– Пока что – да, – сказала я.
– Пока что, – согласился он.
В ту ночь мы почувствовали запах горелого мяса. Мама была на кухне; мы пошли туда убедиться, что она не сошла с ума: жарит стейк на гриле в такой час, ведь нас обнаружат. Однако мама дрожала у разделочного стола.
– Это не обычное мясо, – молвила она.
Мы приоткрыли штору и посмотрели вверх. Увидели, что дым идет с террасы напротив. Он был черный, без запаха, в отличие от любого другого дыма.
– Старый трущобник, сукин сын, – заплакала мама.
Бетонная цистерна
Я в ужасе от этой темной вещи,Что спит во мне;Весь день я чувствую ее мягкие, перистые изгибы, злокачественность ее.Сильвия Плат
Хосефина помнила жару и тесноту в автомобиле «Рено-12» так, словно поездка происходила каких-то несколько дней назад, а не когда ей было шесть лет, вскоре после Рождества, под удушающим январским солнцем. Отец вел машину почти молча; мать заняла переднее кресло, а Хосефина сидела позади, втиснувшись между сестрой и бабушкой Ритой. Бабушка чистила мандарины, и машину заполнял запах перегретых фруктов. Ехали на отдых в город Корриентес, навестить дядей по материнской линии, но это была лишь одна из причин того путешествия, а о другой Хосефина не догадывалась. Она вспомнила, что никто в ее семье не был болтлив. Бабушка и мать, обе в темных очках, раскрывали рот, только чтобы предупредить о грузовике, несущемся слишком близко, или чтобы попросить отца сбросить скорость, опасаясь аварии.
Они боялись, постоянно чего-то боялись. Летом, когда Хосефина и Мариэла хотели искупаться в брезентовом бассейне, бабушка Рита наполняла его водой на десять сантиметров, а потом наблюдала за каждым всплеском, сидя в кресле в тени лимонного дерева во внутреннем дворике, готовая броситься на выручку, если внучки начнут захлебываться. Хосефина помнила, как мама плакала, вызывала врачей и «Скорую помощь» на рассвете, если у нее или у сестры слегка поднималась температура. Или как она заставила их пропустить уроки в школе из-за слабой простуды. Мама никогда не разрешала им ночевать у подруг и очень редко позволяла играть на тротуаре, следя за ними в окно, не открывая занавесок. Мариэла порой плакала по ночам, твердя, что у нее что-то шевелится под кроватью, и она не сможет заснуть с выключенным светом. А вот Хосефина ничего не боялась, как и ее отец – до той поездки в Корриентес.

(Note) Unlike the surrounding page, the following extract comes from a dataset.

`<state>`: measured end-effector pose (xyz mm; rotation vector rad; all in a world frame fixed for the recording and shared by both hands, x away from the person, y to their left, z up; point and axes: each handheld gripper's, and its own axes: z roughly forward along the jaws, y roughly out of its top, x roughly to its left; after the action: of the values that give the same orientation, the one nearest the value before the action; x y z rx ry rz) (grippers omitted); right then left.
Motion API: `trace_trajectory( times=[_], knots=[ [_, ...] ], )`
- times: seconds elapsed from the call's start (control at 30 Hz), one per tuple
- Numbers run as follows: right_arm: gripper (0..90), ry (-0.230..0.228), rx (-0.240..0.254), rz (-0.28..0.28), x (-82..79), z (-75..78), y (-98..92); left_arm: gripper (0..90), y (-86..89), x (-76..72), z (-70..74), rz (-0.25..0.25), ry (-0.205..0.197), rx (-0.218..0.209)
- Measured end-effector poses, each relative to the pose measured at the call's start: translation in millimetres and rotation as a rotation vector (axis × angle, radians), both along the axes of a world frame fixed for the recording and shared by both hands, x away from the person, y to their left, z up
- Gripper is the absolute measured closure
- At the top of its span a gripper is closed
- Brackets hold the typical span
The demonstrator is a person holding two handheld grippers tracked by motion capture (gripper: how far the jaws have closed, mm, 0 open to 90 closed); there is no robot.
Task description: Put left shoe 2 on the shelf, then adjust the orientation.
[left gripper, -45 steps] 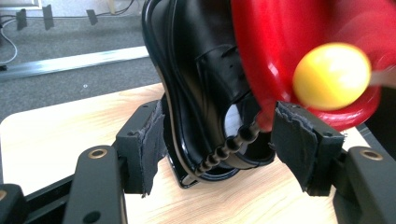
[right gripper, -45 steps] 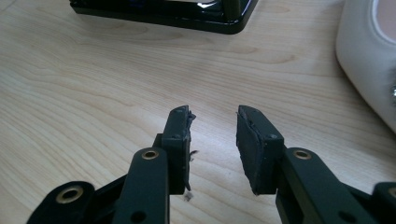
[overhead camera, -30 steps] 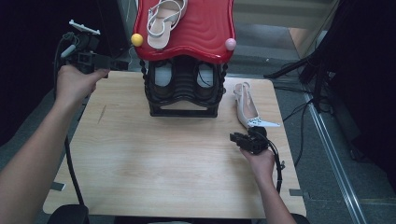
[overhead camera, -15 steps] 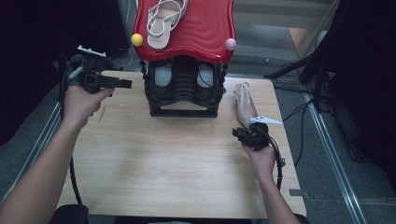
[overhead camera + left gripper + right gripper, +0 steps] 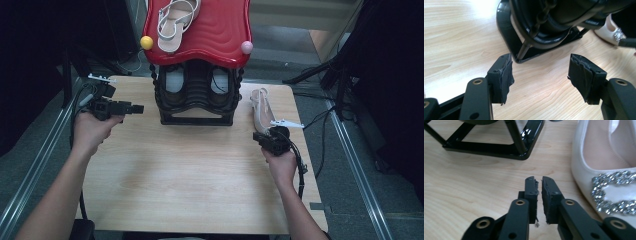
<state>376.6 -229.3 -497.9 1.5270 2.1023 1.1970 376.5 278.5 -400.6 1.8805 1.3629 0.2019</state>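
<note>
Resting beside white shoe | right claw just pressed together, empty | left claw spread, empty

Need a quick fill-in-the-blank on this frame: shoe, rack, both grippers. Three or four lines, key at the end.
1. The right gripper has its jaws ____, with nothing between them.
2. The white shoe lies on the table to the ____ of the black rack in the high view.
3. The sandal rests on the rack's ____ top.
4. The left gripper has its jaws ____.

Missing words: shut; right; red; open
</note>
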Motion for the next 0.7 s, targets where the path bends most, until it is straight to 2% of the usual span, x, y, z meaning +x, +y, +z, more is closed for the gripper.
trace_trajectory(
  times=[0.07,0.13,0.2,0.27,0.47,0.53,0.6,0.7],
  knots=[
    [90.0,-0.002,-0.004,-0.008,2.9,-1.2,-1.0,36.8,1.7,-2.3,-6.0,-0.007,0.017,-0.015],
    [90.0,0.009,-0.003,-0.006,7.0,-2.8,-2.2,36.8,1.6,-5.9,-11.5,0.005,0.011,-0.003],
    [90.0,0.009,-0.005,-0.016,10.2,-4.0,-3.8,36.8,1.5,-9.7,-16.0,-0.001,0.014,-0.01],
    [90.0,0.018,0.002,-0.033,13.7,-5.1,-6.7,36.7,-0.6,-14.0,-20.3,0.004,0.006,0.007],
    [90.0,0.024,-0.016,-0.056,25.2,-8.2,-11.4,36.6,-2.9,-24.3,-27.8,0.003,0.001,-0.01],
    [90.0,0.025,-0.028,-0.057,29.5,-9.7,-10.5,36.6,-2.9,-25.2,-30.8,-0.013,0.017,-0.002],
    [90.0,0.038,-0.039,-0.062,34.1,-12.0,-10.0,36.6,-5.2,-27.9,-35.8,0.007,0.007,-0.013],
    [90.0,0.053,-0.048,-0.076,38.0,-14.7,-9.3,36.5,-6.9,-31.3,-44.1,0.005,0.004,-0.017]
  ],
)
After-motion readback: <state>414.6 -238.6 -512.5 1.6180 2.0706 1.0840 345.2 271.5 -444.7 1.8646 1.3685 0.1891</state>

Она с трудом вспоминала, сколько дней они провели в доме дяди, куда ходили и как гуляли по пешеходной улице. Но прекрасно помнила посещение доньи Ирины. В тот день небо было облачным, давила сильная жара, как всегда в Корриентесе перед грозой. Они отправились туда без отца; дом доньи Ирины находился рядом с дядиным, и они пошли вчетвером, с тетей Кларитой. Донью Ирину не считали ведьмой, а почтительно именовали Госпожой. Перед ее домом – красивый парадный двор, где, правда, многовато растений, и почти в центре стояла выкрашенная в белый цвет круглая бетонная цистерна для сбора дождевой воды. Увидев ее, Хосефина отпустила руку бабушки и помчалась, не обращая внимания на крики, чтобы рассмотреть огромную емкость поближе и заглянуть внутрь. Остановить девочку не смогли, и она успела увидеть стоячую воду и дно глубоко внизу.
Мать отвесила ей пощечину, которая заставила бы ее плакать, если бы Хосефина не привыкла к таким проявлениям нервозности, которые заканчивались слезами, объятиями и словами «моя маленькая девочка, малютка моя, ведь я боюсь, не случилось бы чего с тобой». Что-то типа того. Но она ведь и не думала бросаться в цистерну, и никто не собирался ее туда толкать. Всего лишь хотелось увидеть свое отражение в воде, как об этом говорится в сказках, разглядеть лицо, похожее на луну, со светлыми волосами на фоне темной воды.